■ **PROBLEM DETAILS**
Where the listing below reaches the line containing "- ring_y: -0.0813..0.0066", start writing out lines exactly, and stop once the line containing "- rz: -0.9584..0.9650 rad" has been written.

■ **DATASET ENTRIES**
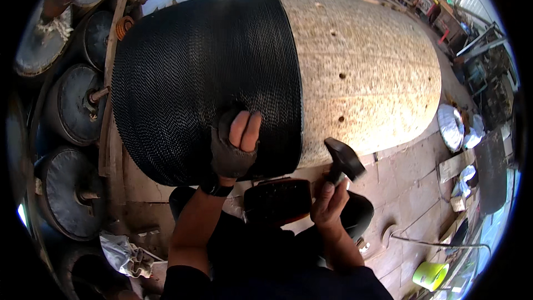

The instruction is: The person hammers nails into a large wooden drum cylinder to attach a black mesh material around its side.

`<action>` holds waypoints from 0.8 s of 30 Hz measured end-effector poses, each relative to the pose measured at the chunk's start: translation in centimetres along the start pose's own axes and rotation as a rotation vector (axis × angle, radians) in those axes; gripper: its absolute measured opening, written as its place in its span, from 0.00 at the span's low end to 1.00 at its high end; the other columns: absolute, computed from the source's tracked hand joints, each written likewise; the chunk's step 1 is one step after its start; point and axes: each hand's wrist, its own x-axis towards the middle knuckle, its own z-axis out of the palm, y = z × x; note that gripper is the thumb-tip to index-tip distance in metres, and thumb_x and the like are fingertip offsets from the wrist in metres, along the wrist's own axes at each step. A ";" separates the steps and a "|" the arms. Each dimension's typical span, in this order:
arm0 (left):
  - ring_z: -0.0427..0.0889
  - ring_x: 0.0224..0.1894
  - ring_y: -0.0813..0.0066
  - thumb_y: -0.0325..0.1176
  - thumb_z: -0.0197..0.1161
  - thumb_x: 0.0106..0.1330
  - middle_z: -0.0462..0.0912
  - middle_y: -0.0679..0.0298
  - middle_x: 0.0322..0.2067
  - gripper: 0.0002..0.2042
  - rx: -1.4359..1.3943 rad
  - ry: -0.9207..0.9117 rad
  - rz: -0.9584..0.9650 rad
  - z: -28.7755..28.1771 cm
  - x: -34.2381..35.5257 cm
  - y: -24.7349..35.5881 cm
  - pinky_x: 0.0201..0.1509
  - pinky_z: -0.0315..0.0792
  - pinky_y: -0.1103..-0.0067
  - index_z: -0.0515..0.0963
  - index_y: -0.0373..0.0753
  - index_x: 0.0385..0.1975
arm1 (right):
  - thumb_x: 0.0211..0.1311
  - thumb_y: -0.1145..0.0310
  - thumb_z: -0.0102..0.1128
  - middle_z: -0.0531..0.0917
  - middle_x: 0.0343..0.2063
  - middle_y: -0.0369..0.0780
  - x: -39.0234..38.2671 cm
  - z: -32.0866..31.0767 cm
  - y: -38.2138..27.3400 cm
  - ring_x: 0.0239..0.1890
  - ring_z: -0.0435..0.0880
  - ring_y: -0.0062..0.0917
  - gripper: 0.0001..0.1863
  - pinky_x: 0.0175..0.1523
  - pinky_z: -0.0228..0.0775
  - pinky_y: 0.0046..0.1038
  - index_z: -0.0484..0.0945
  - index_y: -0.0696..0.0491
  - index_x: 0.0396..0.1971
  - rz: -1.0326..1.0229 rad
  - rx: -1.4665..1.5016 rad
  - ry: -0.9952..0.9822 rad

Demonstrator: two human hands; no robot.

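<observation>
A large cylindrical drum lies across the view, its left part covered in black finely ridged material (205, 50), its right part pale and speckled, with several dark holes (369, 55). My left hand (233, 141), in a fingerless dark glove, is closed against the black covering toward its lower middle; anything in it is hidden. My right hand (330, 203) grips a hammer (344, 158), whose head is raised beside the lower edge of the pale part. Between my knees, below the drum, is a dark tray (277, 200).
Several metal rollers (72, 194) line the left beside a wooden beam (116, 22). On the right are white sacks (449, 128), wooden blocks (455, 166), a thin bent rod (433, 244), a green bucket (428, 274) and cluttered machinery (447, 25). The floor (405, 194) is tiled.
</observation>
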 end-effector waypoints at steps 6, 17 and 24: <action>0.80 0.43 0.57 0.17 0.62 0.59 0.77 0.56 0.45 0.19 0.018 -0.044 -0.038 -0.3 -0.1 0.2 0.43 0.79 0.65 0.80 0.38 0.51 | 0.70 0.71 0.53 0.78 0.23 0.56 0.1 1.4 2.2 0.26 0.79 0.55 0.07 0.30 0.68 0.46 0.70 0.59 0.40 0.150 -0.263 -0.082; 0.80 0.43 0.59 0.16 0.59 0.65 0.78 0.55 0.43 0.15 0.097 -0.059 -0.044 -0.2 1.3 1.2 0.46 0.76 0.65 0.78 0.35 0.50 | 0.72 0.63 0.58 0.80 0.24 0.56 -5.0 -1.2 2.6 0.30 0.81 0.57 0.12 0.31 0.70 0.49 0.72 0.57 0.42 0.323 -0.122 -0.099; 0.82 0.36 0.62 0.19 0.61 0.65 0.83 0.59 0.34 0.21 -0.509 -0.094 -0.039 -0.4 -3.6 11.0 0.49 0.74 0.66 0.72 0.34 0.59 | 0.73 0.63 0.58 0.80 0.24 0.57 -6.5 -1.0 3.4 0.29 0.80 0.58 0.12 0.30 0.69 0.50 0.72 0.58 0.42 0.323 -0.023 -0.095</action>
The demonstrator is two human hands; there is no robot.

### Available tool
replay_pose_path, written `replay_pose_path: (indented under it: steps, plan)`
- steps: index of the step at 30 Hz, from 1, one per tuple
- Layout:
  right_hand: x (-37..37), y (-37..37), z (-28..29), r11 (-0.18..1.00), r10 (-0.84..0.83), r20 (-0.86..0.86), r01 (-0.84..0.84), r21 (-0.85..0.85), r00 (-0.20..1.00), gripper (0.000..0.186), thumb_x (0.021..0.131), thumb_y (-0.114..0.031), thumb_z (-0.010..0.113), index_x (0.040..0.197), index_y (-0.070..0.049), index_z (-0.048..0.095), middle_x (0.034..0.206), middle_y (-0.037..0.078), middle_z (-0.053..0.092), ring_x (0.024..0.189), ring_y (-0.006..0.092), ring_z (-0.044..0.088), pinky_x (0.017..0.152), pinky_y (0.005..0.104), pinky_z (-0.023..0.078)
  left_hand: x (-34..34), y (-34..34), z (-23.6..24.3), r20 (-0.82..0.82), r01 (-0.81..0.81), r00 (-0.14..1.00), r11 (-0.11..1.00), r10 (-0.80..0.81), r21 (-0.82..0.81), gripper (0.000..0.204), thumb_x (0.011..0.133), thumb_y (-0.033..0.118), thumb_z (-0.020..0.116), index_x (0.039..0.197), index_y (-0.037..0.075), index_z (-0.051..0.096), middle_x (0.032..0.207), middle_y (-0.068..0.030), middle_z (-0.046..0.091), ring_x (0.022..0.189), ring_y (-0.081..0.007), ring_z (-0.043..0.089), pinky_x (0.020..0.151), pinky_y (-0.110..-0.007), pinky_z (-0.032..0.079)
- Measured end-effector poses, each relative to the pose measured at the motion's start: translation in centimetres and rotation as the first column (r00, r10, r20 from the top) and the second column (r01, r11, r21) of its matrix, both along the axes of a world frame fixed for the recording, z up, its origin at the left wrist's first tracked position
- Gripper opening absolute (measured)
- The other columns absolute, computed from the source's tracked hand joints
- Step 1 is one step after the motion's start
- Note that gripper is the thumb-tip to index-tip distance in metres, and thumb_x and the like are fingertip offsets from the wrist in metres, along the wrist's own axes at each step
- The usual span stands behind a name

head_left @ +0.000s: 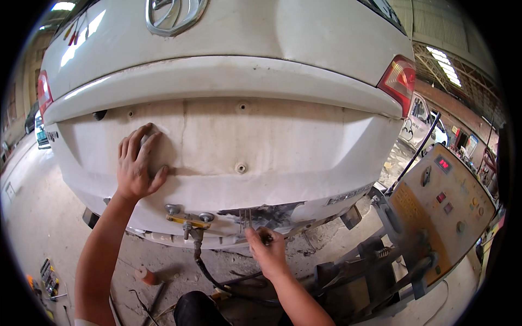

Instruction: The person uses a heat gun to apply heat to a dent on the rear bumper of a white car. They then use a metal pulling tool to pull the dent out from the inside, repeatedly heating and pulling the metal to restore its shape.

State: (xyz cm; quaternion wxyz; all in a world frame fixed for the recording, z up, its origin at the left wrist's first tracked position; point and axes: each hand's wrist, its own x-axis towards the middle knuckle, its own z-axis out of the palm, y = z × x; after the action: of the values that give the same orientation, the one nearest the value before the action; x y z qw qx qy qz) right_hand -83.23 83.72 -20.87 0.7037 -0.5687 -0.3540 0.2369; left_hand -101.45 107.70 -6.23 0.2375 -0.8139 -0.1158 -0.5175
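The white tailgate point(212, 136) of a vehicle fills the middle of the view. My left hand point(138, 163) leans on its recessed panel with the fingers apart and slightly bent. Low down, my right hand point(266, 250) is closed around a tool with two thin metal prongs point(246, 218). The prongs point up at a bare, dark patch point(274, 215) in the paint; whether they touch it I cannot tell. Left of the patch, a yellow metal bar with round knobs point(187, 218) is fixed to the panel, and a thick black cable point(204, 269) hangs from it.
A wheeled machine with a tilted control panel point(443, 212) and lit red displays stands close on the right. Hand tools point(50, 280) and an orange-brown cylinder point(145, 276) lie on the floor at lower left. Another white vehicle point(421, 122) is parked behind, at right.
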Motion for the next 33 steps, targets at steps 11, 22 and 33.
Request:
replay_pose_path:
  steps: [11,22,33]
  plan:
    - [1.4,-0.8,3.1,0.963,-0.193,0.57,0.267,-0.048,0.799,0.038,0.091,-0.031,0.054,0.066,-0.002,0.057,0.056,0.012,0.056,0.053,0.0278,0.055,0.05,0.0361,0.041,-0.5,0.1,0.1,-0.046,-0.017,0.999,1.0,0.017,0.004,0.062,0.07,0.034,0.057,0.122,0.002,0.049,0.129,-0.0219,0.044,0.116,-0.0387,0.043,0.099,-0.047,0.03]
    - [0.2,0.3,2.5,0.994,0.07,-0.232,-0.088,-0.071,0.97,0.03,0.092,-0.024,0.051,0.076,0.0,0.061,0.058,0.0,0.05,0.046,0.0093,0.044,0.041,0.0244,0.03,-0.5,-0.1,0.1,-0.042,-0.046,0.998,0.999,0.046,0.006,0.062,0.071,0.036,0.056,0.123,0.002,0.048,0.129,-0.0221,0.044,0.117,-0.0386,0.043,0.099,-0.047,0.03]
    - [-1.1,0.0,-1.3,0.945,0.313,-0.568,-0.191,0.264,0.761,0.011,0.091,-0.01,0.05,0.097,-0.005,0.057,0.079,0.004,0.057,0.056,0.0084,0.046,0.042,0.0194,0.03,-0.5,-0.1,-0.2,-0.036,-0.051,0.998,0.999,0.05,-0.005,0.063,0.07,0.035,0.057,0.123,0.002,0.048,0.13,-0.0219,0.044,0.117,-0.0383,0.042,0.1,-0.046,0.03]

■ **WRITTEN ANSWER**
  - ring_y: -0.0813..0.0066
  - thumb_y: -0.0325..0.1176
  - thumb_z: -0.0197..0.1161
  - thumb_x: 0.0106..0.1330
  - middle_z: -0.0462..0.0912
  - middle_y: -0.0679..0.0298
  - middle_x: 0.0322..0.2067
  - gripper: 0.0002..0.2042
  - rx: -1.4359..1.3943 rad
  - ry: -0.9207..0.9117 rad
  - rz: -0.9584..0.9650 rad

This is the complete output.